++++ Extracted data

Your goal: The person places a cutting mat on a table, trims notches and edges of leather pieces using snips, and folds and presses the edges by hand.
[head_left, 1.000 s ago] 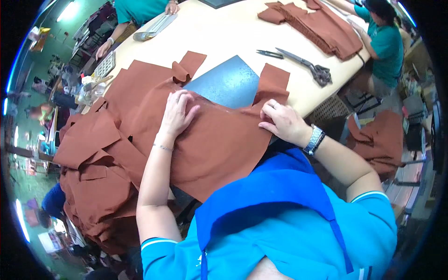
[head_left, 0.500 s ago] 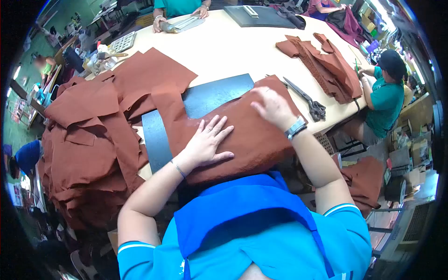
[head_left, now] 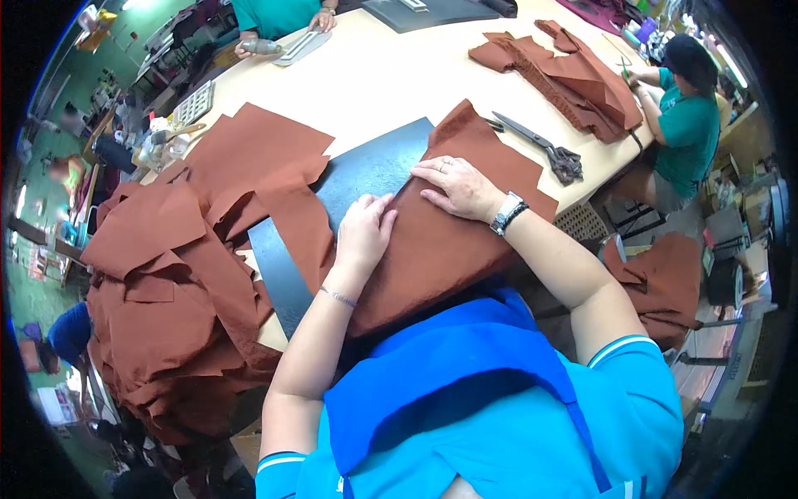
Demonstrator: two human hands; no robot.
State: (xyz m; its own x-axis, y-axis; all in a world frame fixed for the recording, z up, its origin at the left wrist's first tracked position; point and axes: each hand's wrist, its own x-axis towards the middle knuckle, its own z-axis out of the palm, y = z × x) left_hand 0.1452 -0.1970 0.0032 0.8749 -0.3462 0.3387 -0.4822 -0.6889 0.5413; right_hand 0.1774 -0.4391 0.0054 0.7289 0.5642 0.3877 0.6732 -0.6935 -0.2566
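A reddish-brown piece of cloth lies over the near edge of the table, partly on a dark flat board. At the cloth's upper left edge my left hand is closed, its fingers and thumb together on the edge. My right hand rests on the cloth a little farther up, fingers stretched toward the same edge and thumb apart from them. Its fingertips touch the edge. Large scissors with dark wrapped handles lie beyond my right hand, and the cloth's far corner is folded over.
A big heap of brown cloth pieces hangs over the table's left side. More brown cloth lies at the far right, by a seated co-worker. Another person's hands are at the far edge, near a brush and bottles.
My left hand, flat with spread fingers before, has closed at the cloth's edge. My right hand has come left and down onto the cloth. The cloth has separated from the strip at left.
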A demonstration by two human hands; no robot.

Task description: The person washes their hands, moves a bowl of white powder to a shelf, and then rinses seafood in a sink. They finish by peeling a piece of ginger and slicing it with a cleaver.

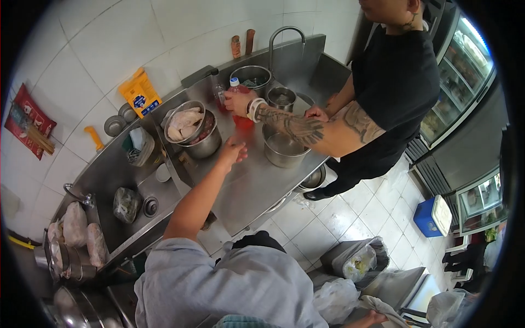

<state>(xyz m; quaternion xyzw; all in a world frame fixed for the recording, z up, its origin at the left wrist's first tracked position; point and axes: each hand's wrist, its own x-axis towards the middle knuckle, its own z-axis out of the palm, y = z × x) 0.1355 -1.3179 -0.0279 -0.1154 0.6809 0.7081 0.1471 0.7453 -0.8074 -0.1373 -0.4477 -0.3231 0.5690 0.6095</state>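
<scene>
Over the steel counter [235, 194], my left hand [235, 151] reaches out with its fingers apart and slightly bent, holding nothing. It is just below a bottle of red liquid [244, 121], which a co-worker's hand [239, 103] grips. Left of my left hand, a colander of raw meat [186, 123] rests on a steel pot [205, 143]; to its right stands another steel pot [285, 152]. At the bottom edge, my right hand [372, 319] is partly visible, closed on a pale cloth [385, 309].
The co-worker in black [396, 82] stands at the right end of the counter, near a running tap [287, 28]. A sink [158, 188] with a bagged item [127, 204] lies left. A lined bin [358, 262] and a blue cooler [432, 216] stand on the floor at right.
</scene>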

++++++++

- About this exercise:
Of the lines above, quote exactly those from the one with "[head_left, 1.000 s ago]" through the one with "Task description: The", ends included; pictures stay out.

- Output for this task:
[head_left, 1.000 s ago] 
[head_left, 0.500 s ago] 
[head_left, now] 
Demonstrator: two human hands; no robot.
State: (xyz m; its own x-axis, y-axis; all in a world frame fixed for the recording, z up, its origin at the left wrist's first tracked position; point and axes: each hand's wrist, its own x-axis towards the middle knuckle, its own z-axis out of the palm, y = z × x) left_hand 0.1452 -0.1970 0.0032 0.8749 -0.3462 0.3387 -0.4822 -0.6889 0.5413; right_hand 0.1774 -0.4391 0.0054 0.7289 0.5642 0.3877 0.6732 -0.6935 -0.2566
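A reddish-brown piece of cloth lies over the near edge of the table, partly on a dark flat board. At the cloth's upper left edge my left hand is closed, its fingers and thumb together on the edge. My right hand rests on the cloth a little farther up, fingers stretched toward the same edge and thumb apart from them. Its fingertips touch the edge. Large scissors with dark wrapped handles lie beyond my right hand, and the cloth's far corner is folded over.
A big heap of brown cloth pieces hangs over the table's left side. More brown cloth lies at the far right, by a seated co-worker. Another person's hands are at the far edge, near a brush and bottles.
My left hand, flat with spread fingers before, has closed at the cloth's edge. My right hand has come left and down onto the cloth. The cloth has separated from the strip at left.
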A demonstration by two human hands; no robot.

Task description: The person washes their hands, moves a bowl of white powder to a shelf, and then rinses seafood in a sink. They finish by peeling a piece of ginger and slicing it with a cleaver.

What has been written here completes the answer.